On 2010-11-09 11:36 AM, David-Sarah Hopwood wrote:
On 2010-11-08 15:51, Jonathan Katz wrote:
I am looking for a short signature scheme (certainly shorter than RSA
signatures, as short as possible would be nice...) that is *patent-free* and
(less important) easy to implement. Any suggestions?
The family of schemes with the shortest signatures that I'm aware of for a
given security level, but that are still based on reasonably credible security
assumptions, are the 'BLS' (Dan Boneh, Ben Lynn, Hovav Shacham) scheme and
various improvements on it. They use bilinear pairings on elliptic curves,
and have signatures of length just over 2k bits for a 2^k attack cost.

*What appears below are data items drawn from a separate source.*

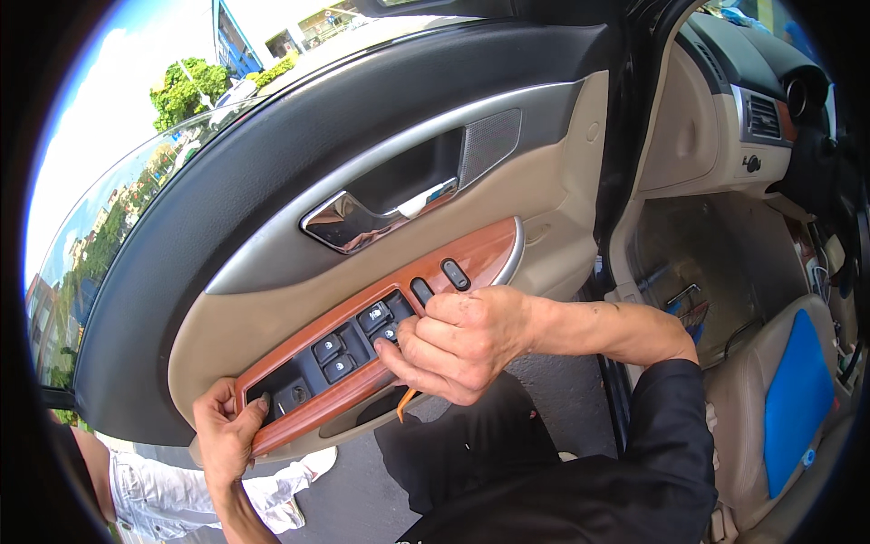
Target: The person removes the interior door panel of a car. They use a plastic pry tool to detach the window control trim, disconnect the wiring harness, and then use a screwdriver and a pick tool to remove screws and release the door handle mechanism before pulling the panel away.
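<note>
A wood-grain window switch panel (313,405) lies along the armrest of a car door, with black window switches (339,366) set in it. My left hand (228,424) grips the panel's rear end, thumb on top and fingers around the outer edge. My right hand (467,343) is curled over the panel's middle, knuckles up, close to the front switches. What sits inside its fingers is hidden. A thin orange tool-like piece (406,403) sticks out below the panel beside my right hand; I cannot tell whether that hand holds it.
Above the panel are the chrome inner door handle (349,224) and the beige door trim (263,313). To the right stand a beige seat (739,390) with a blue cover (799,403) and the dashboard (725,100). Another person's white-trousered legs (168,490) are at lower left.
</note>
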A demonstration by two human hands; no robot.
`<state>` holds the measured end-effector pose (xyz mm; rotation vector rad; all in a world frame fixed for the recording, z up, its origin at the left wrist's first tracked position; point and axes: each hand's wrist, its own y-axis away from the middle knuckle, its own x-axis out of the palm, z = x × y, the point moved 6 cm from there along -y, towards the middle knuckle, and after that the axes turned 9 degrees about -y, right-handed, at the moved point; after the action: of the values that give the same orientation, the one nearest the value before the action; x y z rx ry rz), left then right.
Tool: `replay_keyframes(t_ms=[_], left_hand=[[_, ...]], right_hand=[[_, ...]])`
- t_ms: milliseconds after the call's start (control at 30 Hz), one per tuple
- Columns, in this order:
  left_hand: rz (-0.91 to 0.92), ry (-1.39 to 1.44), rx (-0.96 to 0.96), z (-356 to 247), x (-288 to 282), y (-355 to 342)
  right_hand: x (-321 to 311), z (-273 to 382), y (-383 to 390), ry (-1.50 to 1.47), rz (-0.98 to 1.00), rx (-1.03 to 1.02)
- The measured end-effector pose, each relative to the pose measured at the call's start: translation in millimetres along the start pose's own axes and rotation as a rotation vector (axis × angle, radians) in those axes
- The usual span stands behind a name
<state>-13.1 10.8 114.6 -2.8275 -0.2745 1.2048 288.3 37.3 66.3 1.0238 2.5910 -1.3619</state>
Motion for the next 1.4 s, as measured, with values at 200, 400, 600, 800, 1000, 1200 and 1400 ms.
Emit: replay_keyframes(t_ms=[200, 400, 600, 800, 1000, 1200, 1400], left_hand=[[0.000, 0.047, 0.000, 3.1, -2.5, -8.9], [-0.062, -0.012, -0.004, 0.0, -6.0, -1.5], [-0.093, -0.133, -0.074, -9.7, -13.3, 3.3], [-0.427, -0.764, 0.327, -57.9, 6.5, 37.0], [-0.308, -1.213, 0.806, -85.1, 86.0, 44.7], [-0.523, -1.322, 0.747, -80.4, 89.4, 36.0], [-0.634, -1.257, 0.989, -67.2, 76.3, 44.4]], right_hand=[[10.9, -0.6, -2.3, -0.043, 0.024, 0.009], [-3.9, -1.8, 8.8, -0.013, -0.142, 0.052], [1.8, -1.8, 3.7, -0.066, -0.090, 0.098], [-0.1, -0.8, 5.1, -0.137, -0.081, 0.164], [0.1, 1.2, 4.9, -0.037, -0.094, 0.156], [-7.7, -4.7, 7.7, -0.023, 0.075, 0.242], [-83.1, -24.5, 48.4, -0.118, 0.090, 0.839]])
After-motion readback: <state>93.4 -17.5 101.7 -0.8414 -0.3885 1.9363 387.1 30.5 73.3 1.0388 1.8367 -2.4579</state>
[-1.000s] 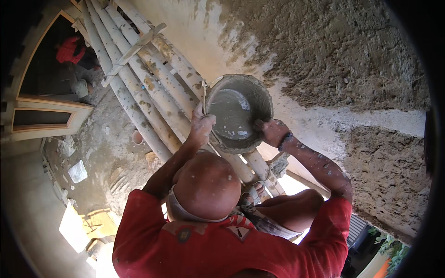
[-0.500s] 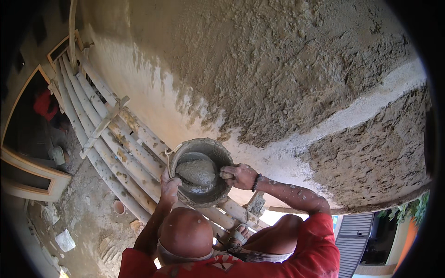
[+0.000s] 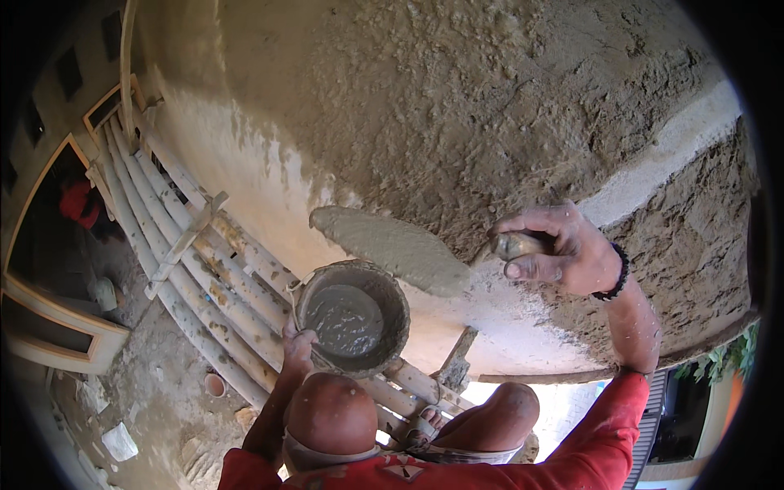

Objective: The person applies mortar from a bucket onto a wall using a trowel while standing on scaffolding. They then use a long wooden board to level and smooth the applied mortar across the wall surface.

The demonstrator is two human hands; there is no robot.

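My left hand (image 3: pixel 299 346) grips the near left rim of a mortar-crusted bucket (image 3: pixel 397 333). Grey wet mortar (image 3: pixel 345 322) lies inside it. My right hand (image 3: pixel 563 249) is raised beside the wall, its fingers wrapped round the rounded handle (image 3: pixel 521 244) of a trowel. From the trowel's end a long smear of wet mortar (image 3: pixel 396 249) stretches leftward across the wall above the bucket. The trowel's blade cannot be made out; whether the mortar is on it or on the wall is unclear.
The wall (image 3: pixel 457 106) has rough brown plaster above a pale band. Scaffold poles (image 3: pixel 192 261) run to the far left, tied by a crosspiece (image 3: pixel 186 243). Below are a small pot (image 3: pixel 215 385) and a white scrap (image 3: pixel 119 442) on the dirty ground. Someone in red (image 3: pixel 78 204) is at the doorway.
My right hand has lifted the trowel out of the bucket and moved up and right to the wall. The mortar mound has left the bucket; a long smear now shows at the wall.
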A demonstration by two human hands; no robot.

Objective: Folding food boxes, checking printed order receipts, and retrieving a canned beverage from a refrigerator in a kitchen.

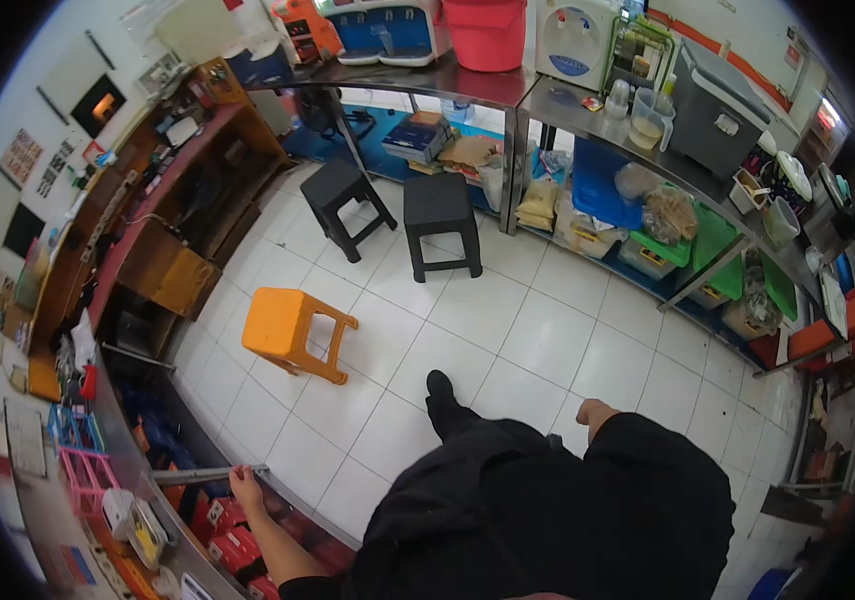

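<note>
Reaching down w/ left hand [244, 486] to the metal bar [209, 474] at the counter [117, 440] edge, fingers touching its end; grip looks only begun, nothing pulled out yet. Left arm stretched out low. Right hand [595, 411] loosely curled at hip, holding nothing. Red boxes [237, 545] sit just under bar.

The left hand [244, 487] touches a metal rail [209, 474] at the edge of the left counter [67, 520]; packets [232, 545] lie under that counter; the right hand [595, 412] hangs beside the person's leg; a stool [297, 333] stands on the floor [527, 330] ahead-left; two more stools [397, 210] stand further off, before the far steel table [467, 85]; a bucket [485, 30] sits on that table.
</note>
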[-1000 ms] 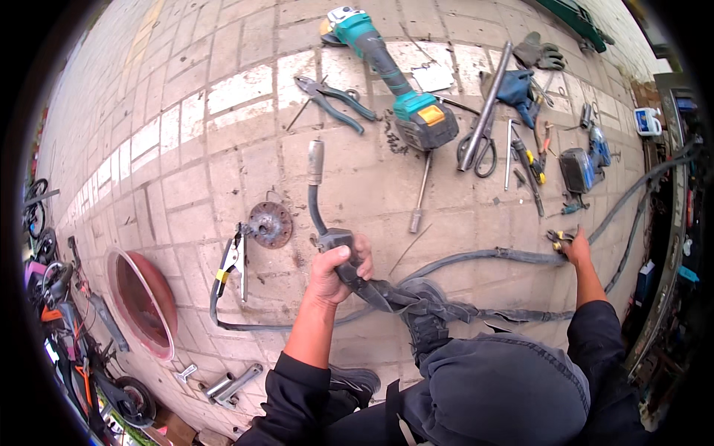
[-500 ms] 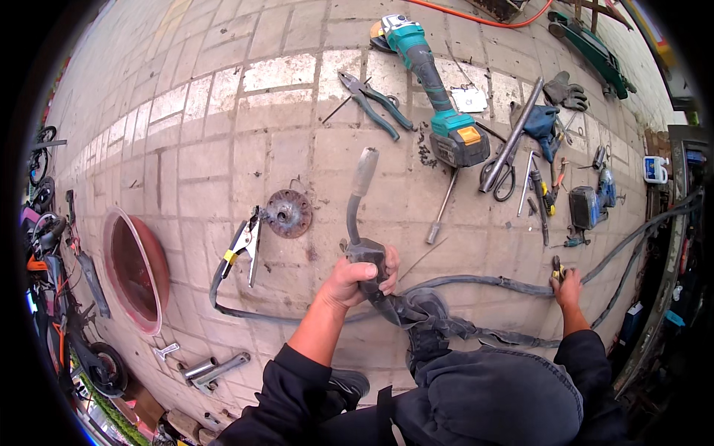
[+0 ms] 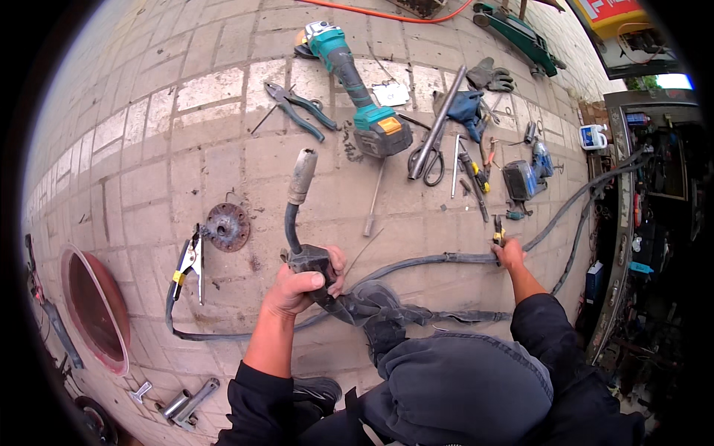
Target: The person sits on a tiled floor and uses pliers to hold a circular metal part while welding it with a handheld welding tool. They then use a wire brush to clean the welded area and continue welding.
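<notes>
My left hand (image 3: 297, 286) grips the black handle of a welding torch (image 3: 299, 201), whose curved neck and metal nozzle point up and away from me. The torch's thick grey cable (image 3: 439, 260) runs right across the paving. My right hand (image 3: 510, 253) is down on that cable, closed on a small yellow-and-black hand tool (image 3: 497, 236); which kind of tool I cannot tell. My dark-clothed knees fill the lower middle of the view.
Tools lie spread on the brick paving: a teal cordless angle grinder (image 3: 355, 85), pliers (image 3: 301, 108), scissors (image 3: 428, 160), a long steel bar (image 3: 440, 115), gloves (image 3: 487, 74), a rusty flange disc (image 3: 227, 227), a clamp (image 3: 190, 260). A red bowl (image 3: 93, 308) sits left. A workbench stands right.
The torch nozzle has tilted from leaning left to leaning right and stands more upright. My right hand stayed on the cable. My head has shifted, so the tools sit lower in view.
</notes>
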The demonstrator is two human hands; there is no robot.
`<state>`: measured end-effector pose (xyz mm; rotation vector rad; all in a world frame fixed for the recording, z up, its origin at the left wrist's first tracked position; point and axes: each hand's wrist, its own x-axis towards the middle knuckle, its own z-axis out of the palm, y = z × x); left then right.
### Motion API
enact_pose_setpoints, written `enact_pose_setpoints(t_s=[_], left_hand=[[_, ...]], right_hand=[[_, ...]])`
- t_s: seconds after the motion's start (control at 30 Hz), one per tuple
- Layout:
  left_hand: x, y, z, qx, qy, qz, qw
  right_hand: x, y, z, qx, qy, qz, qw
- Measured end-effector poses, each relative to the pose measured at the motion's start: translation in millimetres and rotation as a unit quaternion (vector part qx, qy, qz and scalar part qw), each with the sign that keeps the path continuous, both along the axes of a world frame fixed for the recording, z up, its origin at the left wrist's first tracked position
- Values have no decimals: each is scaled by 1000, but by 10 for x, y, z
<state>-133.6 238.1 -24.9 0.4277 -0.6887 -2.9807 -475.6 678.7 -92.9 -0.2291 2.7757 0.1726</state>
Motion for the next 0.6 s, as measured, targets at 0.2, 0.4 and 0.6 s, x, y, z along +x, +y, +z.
enact_pose_setpoints(t_s=[0.2, 0.4, 0.6], left_hand=[[-72, 54, 75, -6, -9, -8, 1000], [-84, 13, 151, -14, -6, -21, 1000], [12, 51, 112, -26, 25, -57, 998]], right_hand=[[-105, -944, 318, -381, 190, 85, 901], [666, -2506, 1633, -506, -205, 131, 827], [752, -3171, 2032, -437, -151, 474, 749]])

<http://citeseerx.ist.psu.edu/viewdoc/summary?doi=10.1.1.107.1494>
This is, I think, based on Gap Diffie Helman groups. I would assume the
rest of them are also.
Source code from http://crypto.stanford.edu/pbc/
<http://citeseerx.ist.psu.edu/viewdoc/summary?doi=10.1.1.1.5374>
<http://citeseerx.ist.psu.edu/viewdoc/summary?doi=10.1.1.60.6191>
<http://citeseerx.ist.psu.edu/viewdoc/summary?doi=10.1.1.74.8292>
I do not know the patent status of any of these schemes.
The library does not mention any patent issues.
Of course anyone can patent anything, and probably will. Everything is
patented, which means one has little choice but to act as if nothing is
patented. In practice, the patent trolls usually go after the big
pockets, such as Microsoft.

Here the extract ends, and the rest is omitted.